- **WORK INSTRUCTION**
The full listing should be written out verbatim, and its images should be dropped.
☆ ☆ ☆ ☆
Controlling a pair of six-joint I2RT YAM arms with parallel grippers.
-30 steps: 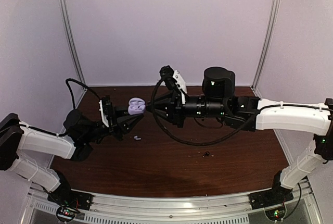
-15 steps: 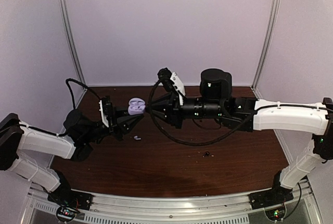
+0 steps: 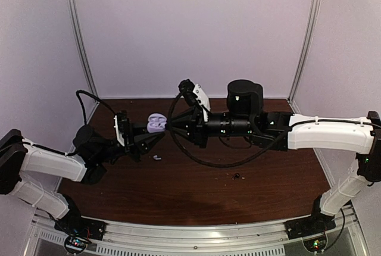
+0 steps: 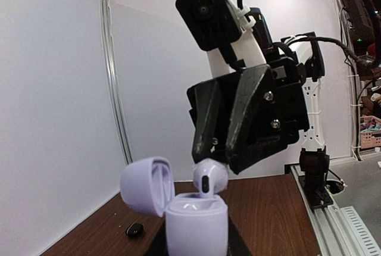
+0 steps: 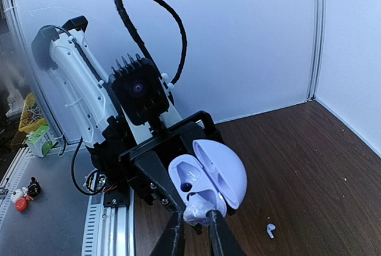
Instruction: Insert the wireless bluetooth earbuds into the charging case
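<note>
Toward the far edge of the desk, left of centre, the left gripper clamps the open case upright, lid tipped back. Directly above its socket the right gripper pinches a lilac earbud, seemingly upright and lined up with the socket. A second earbud lies on the desk below.

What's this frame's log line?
left gripper: shut on charging case, lid open | right gripper: shut on earbud at case mouth | second earbud: on table
</note>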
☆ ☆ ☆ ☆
- **OUTPUT FOR THIS TASK**
Controlling a pair of six-joint I2RT YAM arms with parallel grippers.
-30 steps: 
-15 steps: 
+0 steps: 
+0 steps: 
+0 steps: 
Instruction: Insert the wireless bluetooth earbuds into the charging case
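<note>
Toward the far edge of the desk, left of centre, the left gripper clamps the open case upright, lid tipped back. Directly above its socket the right gripper pinches a lilac earbud, seemingly upright and lined up with the socket. A second earbud lies on the desk below.

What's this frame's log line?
left gripper: shut on charging case, lid open | right gripper: shut on earbud at case mouth | second earbud: on table
</note>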

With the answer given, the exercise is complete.